Go over the listing that follows and work out how many lines have the string "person"; reply with the number by itself.
▼
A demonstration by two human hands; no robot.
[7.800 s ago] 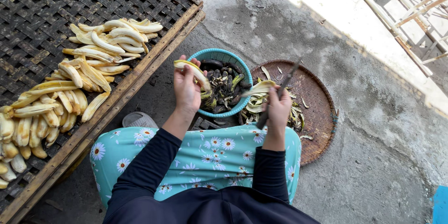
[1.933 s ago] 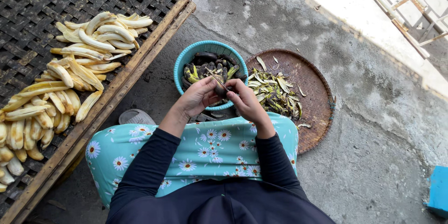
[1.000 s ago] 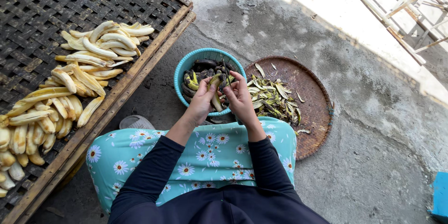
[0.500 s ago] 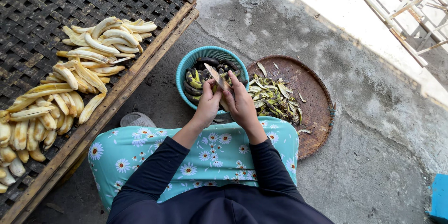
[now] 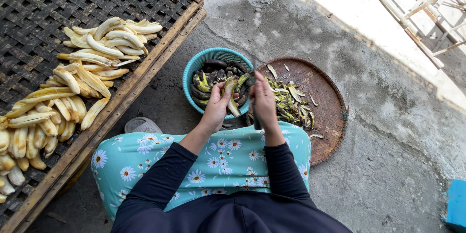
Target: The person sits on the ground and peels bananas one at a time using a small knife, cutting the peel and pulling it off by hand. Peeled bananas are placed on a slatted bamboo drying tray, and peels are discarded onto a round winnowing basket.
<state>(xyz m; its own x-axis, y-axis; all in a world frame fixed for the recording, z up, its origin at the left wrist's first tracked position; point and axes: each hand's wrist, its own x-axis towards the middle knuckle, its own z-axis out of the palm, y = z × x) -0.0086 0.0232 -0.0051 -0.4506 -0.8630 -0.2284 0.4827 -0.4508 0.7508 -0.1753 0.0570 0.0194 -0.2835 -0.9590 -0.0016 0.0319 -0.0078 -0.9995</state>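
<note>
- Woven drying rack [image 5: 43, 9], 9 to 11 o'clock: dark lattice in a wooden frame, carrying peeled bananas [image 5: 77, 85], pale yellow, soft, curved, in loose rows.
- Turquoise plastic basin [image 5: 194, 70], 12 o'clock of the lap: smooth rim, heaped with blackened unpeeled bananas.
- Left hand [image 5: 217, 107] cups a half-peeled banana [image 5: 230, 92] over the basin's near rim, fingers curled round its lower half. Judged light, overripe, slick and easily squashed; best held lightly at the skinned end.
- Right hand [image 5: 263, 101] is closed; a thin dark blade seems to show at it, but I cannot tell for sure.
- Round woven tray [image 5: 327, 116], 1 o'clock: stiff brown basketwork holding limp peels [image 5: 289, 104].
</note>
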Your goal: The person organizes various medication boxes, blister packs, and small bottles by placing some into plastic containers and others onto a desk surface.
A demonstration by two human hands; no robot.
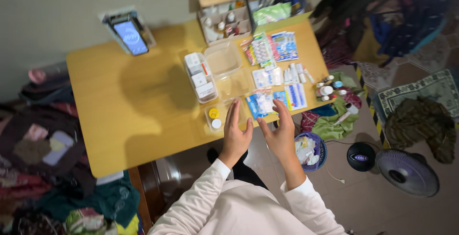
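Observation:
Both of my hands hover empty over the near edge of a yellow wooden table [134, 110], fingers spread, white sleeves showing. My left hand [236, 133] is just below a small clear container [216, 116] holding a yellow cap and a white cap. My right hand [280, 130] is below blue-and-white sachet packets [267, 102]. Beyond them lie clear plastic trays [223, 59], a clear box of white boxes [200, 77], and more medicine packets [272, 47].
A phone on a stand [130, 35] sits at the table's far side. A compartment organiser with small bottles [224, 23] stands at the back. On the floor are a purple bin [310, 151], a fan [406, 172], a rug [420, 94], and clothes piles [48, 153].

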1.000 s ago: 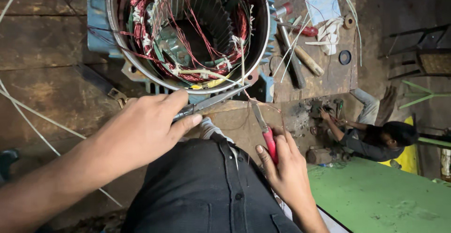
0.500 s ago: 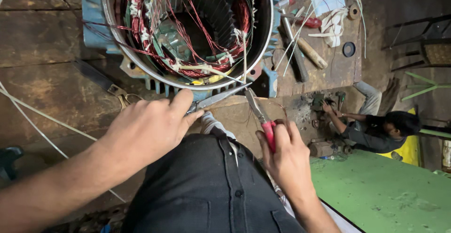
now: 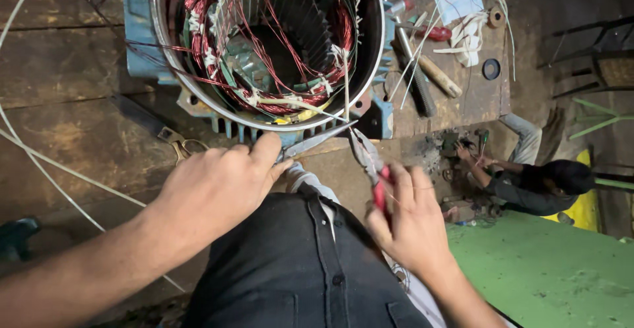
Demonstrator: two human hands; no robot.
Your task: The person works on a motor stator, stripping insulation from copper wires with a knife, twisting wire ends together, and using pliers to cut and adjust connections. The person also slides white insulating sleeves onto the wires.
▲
**ANSWER SPACE:** 3